📄 tply.doc

📁 Yacc例子代码
💻 DOC
📖 第 1 页 / 共 4 页
字号:

%start x y
%%
<x>a    start(y);
<y>b    start(x);
%%
begin
  start(x); if yylex=0 then ;
end.

Upon initialization, the lexical analyzer is put into state x. It then
proceeds in state x until it matches an a which puts it into state y.
In state y it may match a b which puts it into state x again, etc.

Start conditions are useful when certain constructs have to be analyzed
differently depending on some left context (such as a special character
at the beginning of the line), and if multiple lexical analyzers have to
work in concert. If a rule is not prefixed with a start condition, it is
valid in all user-defined start states, as well as in the lexical analyzer's
default start state.


Lex Library
-----------

The TP Lex library (LexLib) unit provides various variables and routines
which are used by Lex-generated lexical analyzers and application programs.
It provides the input and output streams and other internal data structures
used by the lexical analyzer routine, and supplies some variables and utility
routines which may be used by actions and application programs. Refer to
the file lexlib.pas for a closer description.

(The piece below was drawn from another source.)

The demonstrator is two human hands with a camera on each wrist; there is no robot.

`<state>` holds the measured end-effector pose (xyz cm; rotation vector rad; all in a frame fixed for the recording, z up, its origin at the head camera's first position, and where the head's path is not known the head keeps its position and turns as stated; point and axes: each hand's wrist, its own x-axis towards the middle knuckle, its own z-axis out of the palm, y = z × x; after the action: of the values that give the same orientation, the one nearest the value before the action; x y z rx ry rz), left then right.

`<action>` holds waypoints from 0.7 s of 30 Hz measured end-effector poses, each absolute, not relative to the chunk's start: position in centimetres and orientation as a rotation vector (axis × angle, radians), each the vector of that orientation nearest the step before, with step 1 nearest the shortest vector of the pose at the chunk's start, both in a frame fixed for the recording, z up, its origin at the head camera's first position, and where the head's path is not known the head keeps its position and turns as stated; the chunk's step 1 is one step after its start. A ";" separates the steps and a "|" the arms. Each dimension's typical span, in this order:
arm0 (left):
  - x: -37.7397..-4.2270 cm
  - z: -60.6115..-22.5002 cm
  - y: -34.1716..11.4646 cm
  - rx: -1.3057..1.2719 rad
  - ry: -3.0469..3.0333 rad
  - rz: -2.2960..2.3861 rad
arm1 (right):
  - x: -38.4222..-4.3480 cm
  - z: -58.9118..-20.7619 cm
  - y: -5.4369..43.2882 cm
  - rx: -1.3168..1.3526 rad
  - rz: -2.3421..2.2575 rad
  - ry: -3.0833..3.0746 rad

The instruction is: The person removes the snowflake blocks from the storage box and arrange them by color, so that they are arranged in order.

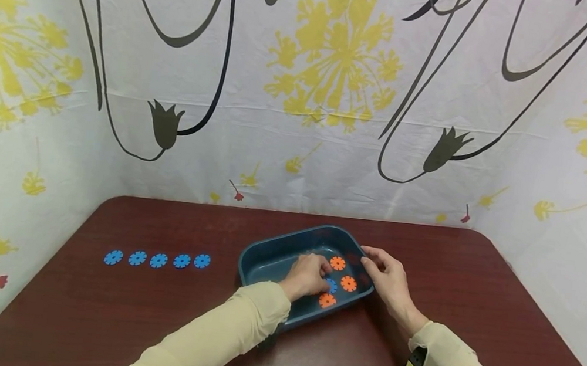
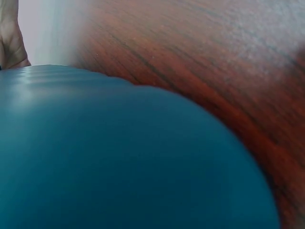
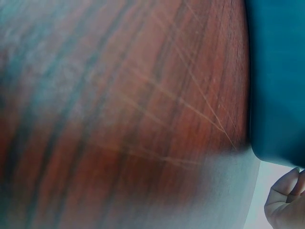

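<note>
Blue disc, one: inside tray, right half, at the right of left hand, the nearer; whether its fingers pinch it, cannot tell. Tray: long axis near-left to far-right; right rim gripped by right hand.

Bare table runs between the blue discs and the tray, and right of the right hand. The tray's raised walls bar a low way in; from above, its left end lies open. The left hand and its sleeve block the middle; orange discs and the right hand crowd the right end.
</note>
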<state>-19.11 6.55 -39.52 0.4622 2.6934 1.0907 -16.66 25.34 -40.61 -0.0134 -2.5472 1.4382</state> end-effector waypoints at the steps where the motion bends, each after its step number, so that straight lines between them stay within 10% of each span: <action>1: -19.1 -39.5 6.5 0.468 2.694 1.085 | -16.6 -40.6 25.3 -0.016 1.442 -2.545; 21: -19.1 -40.1 6.7 0.554 2.781 0.955 | -16.6 -40.7 25.4 -0.015 1.455 -2.534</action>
<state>-19.12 6.69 -40.12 0.5537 2.7813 0.9555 -16.64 25.36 -40.73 -0.0148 -2.5340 1.4552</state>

You can also modify the Lex library unit (and/or the code template in the
yylex.cod file) to customize TP Lex to your target applications. E.g.,
you might wish to optimize the code of the lexical analyzer for some
special application, make the analyzer read from/write to memory instead
of files, etc.


Implementation Restrictions
---------------------------

Internal table sizes and the main memory available limit the complexity of
source grammars that TP Lex can handle. There is currently no possibility to
change internal table sizes (apart from modifying the sources of TP Lex
itself), but the maximum table sizes provided by TP Lex seem to be large
enough to handle most realistic applications. The actual table sizes depend on
the particular implementation (they are much larger than the defaults if TP
Lex has been compiled with one of the 32 bit compilers such as Delphi 2 or
Free Pascal), and are shown in the statistics printed by TP Lex when a
compilation is finished. The units given there are "p" (positions, i.e. items
in the position table used to construct the DFA), "s" (DFA states) and "t"
(transitions of the generated DFA).

As implemented, the generated DFA table is stored as a typed array constant
which is inserted into the yylex.cod code template. The transitions in each
state are stored in order. Of course it would have been more efficient to
generate a big CASE statement instead, but I found that this may cause
problems with the encoding of large DFA tables because Turbo Pascal has
a quite rigid limit on the code size of individual procedures. I decided to
use a scheme in which transitions on different symbols to the same state are
merged into one single transition (specifying a character set and the
corresponding next state). This keeps the number of transitions in each state
quite small and still allows a fairly efficient access to the transition
table.

The TP Lex program has an option (-o) to optimize DFA tables. This causes a
minimal DFA to be generated, using the algorithm described in Aho, Sethi,
Ullman (1986). Although the absolute limit on the number of DFA states that TP
Lex can handle is at least 300, TP Lex poses an additional restriction (100)
on the number of states in the initial partition of the DFA optimization
algorithm. Thus, you may get a fatal `integer set overflow' message when using
the -o option even when TP Lex is able to generate an unoptimized DFA. In such
cases you will just have to be content with the unoptimized DFA. (Hopefully,
this will be fixed in a future version. Anyhow, using the merged transitions
scheme described above, TP Lex usually constructs unoptimized DFA's which are
not far from being optimal, and thus in most cases DFA optimization won't have
a great impact on DFA table sizes.)


Differences from UNIX Lex
-------------------------

Major differences between TP Lex and UNIX Lex are listed below.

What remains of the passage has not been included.